Mr Dickey ends up admiring Mr Kelly and Mr Cohen for creating a counter-terror organisation which many now regard as among the most energetic. They fought for and won the right to station people overseas--in London, Tel Aviv and as far off as Singapore--to provide first-hand information-gathering from useful places. And their most important achievement, in Mr Dickey's estimation, is to have turned New York's multicultural diversity to their advantage, building up a team of more than 600 linguists fluent in some 50 languages and dialects. In 2007 NYPD analysts published a 90-page booklet, "Radicalization in the West", seeking to pass on what they had learnt about the home-grown threat in Europe and America.
A scheme to attack a busy New York subway station was foiled just two days before the Republican convention in 2004 when, thanks to an informant, Mr Kelly was able to arrest the Muslim plotters.
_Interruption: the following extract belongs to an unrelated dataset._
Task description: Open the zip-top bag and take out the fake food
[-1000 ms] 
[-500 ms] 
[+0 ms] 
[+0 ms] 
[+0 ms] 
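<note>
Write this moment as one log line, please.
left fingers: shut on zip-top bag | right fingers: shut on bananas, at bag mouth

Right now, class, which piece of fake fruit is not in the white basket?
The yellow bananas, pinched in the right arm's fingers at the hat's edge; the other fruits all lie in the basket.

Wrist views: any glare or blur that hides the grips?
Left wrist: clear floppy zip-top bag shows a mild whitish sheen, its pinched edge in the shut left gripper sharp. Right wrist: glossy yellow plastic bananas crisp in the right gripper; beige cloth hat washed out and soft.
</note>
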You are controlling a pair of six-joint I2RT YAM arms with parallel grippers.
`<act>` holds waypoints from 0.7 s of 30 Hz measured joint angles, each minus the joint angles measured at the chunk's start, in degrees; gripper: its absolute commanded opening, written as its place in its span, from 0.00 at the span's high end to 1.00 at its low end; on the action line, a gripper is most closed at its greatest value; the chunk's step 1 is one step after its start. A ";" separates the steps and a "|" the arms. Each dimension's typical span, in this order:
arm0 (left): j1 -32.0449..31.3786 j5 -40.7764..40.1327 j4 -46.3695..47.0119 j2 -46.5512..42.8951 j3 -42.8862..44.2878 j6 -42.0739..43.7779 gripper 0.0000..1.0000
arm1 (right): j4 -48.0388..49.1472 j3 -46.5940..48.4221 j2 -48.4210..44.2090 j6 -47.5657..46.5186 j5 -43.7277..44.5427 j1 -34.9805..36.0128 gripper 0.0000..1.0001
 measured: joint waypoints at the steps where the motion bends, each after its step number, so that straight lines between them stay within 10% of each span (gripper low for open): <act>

The group was clearly incompetent but, as Mr Dickey points out, motley conspirators could be dangerous, "even when some were morons".
"Securing the City" is a gritty, down-to-earth work; a very American book about a very American city. Mr Dickey accompanies cops on the beat, rides in their helicopters and describes in detail their gizmos and their crime labs. He delights in a tough-guy language that owes as much to Mickey Spillane as to Raymond Chandler. So the general reader can enjoy a book that has the pace and drama of a thriller, and for the specialist interested in questions such as how to defend a city of nearly 8.5m people, or what turns young Muslims into suicide-bombers, there is much to ponder.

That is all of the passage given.